_Your assignment_: Please reproduce the full listing exactly, with nothing added.

▼

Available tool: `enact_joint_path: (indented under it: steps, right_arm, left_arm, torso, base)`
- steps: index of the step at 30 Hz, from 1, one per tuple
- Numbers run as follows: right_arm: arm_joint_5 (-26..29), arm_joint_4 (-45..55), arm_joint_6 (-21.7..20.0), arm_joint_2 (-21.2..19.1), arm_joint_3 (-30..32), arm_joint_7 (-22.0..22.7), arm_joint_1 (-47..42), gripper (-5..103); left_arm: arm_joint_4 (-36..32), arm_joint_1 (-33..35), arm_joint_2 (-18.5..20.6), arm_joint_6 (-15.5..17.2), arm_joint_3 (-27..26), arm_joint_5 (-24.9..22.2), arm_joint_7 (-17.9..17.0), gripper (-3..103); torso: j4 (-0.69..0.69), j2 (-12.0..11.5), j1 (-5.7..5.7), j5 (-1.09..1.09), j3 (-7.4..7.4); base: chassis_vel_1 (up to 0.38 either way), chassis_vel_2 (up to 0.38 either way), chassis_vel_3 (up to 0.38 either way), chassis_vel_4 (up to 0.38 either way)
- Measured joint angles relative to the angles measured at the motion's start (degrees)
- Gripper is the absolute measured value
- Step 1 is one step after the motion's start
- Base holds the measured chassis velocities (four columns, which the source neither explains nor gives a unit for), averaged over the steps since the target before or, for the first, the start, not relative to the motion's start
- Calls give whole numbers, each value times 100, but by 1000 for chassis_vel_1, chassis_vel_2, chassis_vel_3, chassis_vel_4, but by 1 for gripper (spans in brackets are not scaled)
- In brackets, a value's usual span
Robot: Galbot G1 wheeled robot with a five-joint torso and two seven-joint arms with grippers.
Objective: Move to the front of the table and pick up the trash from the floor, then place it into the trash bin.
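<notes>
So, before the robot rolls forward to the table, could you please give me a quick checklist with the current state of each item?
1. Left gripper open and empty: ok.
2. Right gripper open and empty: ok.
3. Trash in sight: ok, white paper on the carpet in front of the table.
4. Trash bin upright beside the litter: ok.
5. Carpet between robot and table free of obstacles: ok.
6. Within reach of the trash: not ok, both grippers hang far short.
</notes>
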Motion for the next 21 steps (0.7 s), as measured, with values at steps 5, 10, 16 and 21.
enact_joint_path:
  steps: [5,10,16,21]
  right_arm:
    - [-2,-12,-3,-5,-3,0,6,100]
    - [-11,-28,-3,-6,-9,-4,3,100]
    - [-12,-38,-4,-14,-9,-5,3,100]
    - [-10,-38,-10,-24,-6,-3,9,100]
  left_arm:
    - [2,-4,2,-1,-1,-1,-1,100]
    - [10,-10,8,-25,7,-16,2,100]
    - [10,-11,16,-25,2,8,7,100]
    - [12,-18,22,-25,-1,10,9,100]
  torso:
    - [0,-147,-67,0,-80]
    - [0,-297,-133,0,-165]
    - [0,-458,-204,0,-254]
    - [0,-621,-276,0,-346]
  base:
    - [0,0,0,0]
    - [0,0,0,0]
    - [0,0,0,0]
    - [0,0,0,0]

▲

_Response to the exercise_:
Available tool: `enact_joint_path: (indented under it: steps, right_arm, left_arm, torso, base)`
- steps: index of the step at 30 Hz, from 1, one per tuple
- Numbers run as follows: right_arm: arm_joint_5 (-26..29), arm_joint_4 (-45..55), arm_joint_6 (-21.7..20.0), arm_joint_2 (-21.2..19.1), arm_joint_3 (-30..32), arm_joint_7 (-22.0..22.7), arm_joint_1 (-47..42), gripper (-5..103); left_arm: arm_joint_4 (-36..32), arm_joint_1 (-33..35), arm_joint_2 (-18.5..20.6), arm_joint_6 (-15.5..17.2), arm_joint_3 (-27..26), arm_joint_5 (-24.9..22.2), arm_joint_7 (-17.9..17.0), gripper (-3..103); torso: j4 (-0.69..0.69), j2 (-12.0..11.5), j1 (-5.7..5.7), j5 (-1.09..1.09), j3 (-7.4..7.4); base: chassis_vel_1 (up to 0.38 either way), chassis_vel_2 (up to 0.38 either way), chassis_vel_3 (up to 0.38 either way), chassis_vel_4 (up to 0.38 either way)
- Measured joint angles relative to the angles measured at the motion's start (degrees)
- Gripper is the absolute measured value
- Step 1 is one step after the motion's start
- Base holds the measured chassis velocities (four columns, which the source neither explains nor gives a unit for), averaged over the steps since the target before or, for the first, the start, not relative to the motion's start
- Calls give whole numbers, each value times 100, but by 1000 for chassis_vel_1, chassis_vel_2, chassis_vel_3, chassis_vel_4, but by 1 for gripper (spans in brackets are not scaled)
- In brackets, a value's usual span
Robot: Galbot G1 wheeled robot with a five-joint torso and two seven-joint arms with grippers.
Objective: Move to the front of the table and pick up the trash from the floor, then place it into the trash bin.
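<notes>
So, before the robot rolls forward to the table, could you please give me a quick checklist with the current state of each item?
1. Left gripper open and empty: ok.
2. Right gripper open and empty: ok.
3. Trash in sight: ok, white paper on the carpet in front of the table.
4. Trash bin upright beside the litter: ok.
5. Carpet between robot and table free of obstacles: ok.
6. Within reach of the trash: not ok, both grippers hang far short.
</notes>
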Motion for the next 21 steps (0.7 s), as measured, with values at steps 5, 10, 16 and 21.
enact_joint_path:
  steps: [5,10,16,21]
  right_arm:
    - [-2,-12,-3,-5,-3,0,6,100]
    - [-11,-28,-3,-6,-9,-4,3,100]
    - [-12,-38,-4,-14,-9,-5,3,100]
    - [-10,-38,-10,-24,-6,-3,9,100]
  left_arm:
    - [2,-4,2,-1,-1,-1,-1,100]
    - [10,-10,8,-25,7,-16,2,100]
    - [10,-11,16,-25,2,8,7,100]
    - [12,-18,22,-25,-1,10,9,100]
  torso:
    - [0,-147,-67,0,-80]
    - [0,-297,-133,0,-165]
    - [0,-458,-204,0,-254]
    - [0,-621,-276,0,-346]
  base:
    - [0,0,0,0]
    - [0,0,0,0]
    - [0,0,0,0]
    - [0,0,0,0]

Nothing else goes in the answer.